Goal of the exercise — This exercise calls for the whole listing to be given again exactly, without images.

Data below —
• • • •

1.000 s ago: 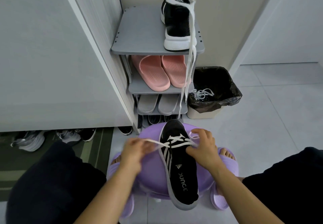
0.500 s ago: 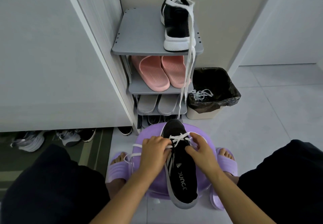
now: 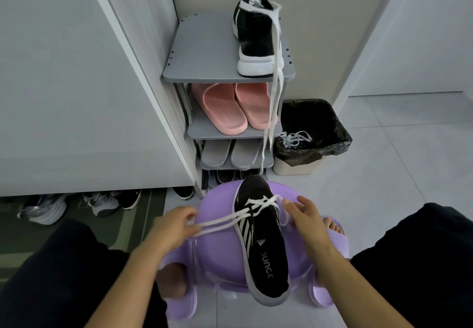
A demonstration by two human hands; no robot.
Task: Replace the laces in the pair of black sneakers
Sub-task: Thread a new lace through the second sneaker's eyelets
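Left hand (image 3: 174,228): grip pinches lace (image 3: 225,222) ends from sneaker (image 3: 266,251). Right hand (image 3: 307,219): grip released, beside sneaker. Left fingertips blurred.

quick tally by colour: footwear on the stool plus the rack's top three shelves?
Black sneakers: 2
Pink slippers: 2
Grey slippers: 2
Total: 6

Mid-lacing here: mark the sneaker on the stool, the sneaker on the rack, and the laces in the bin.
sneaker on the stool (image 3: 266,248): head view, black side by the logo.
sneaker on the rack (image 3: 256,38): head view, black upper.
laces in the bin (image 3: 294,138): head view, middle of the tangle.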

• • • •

Response area —
1.000 s ago: 
0.500 s ago: 
now: 
A demonstration by two human hands; no robot.
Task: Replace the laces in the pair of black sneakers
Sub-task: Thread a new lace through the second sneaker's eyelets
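Left hand (image 3: 174,228): grip pinches lace (image 3: 225,222) ends from sneaker (image 3: 266,251). Right hand (image 3: 307,219): grip released, beside sneaker. Left fingertips blurred.

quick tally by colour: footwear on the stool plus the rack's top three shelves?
Black sneakers: 2
Pink slippers: 2
Grey slippers: 2
Total: 6

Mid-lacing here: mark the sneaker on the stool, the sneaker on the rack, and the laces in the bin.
sneaker on the stool (image 3: 266,248): head view, black side by the logo.
sneaker on the rack (image 3: 256,38): head view, black upper.
laces in the bin (image 3: 294,138): head view, middle of the tangle.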

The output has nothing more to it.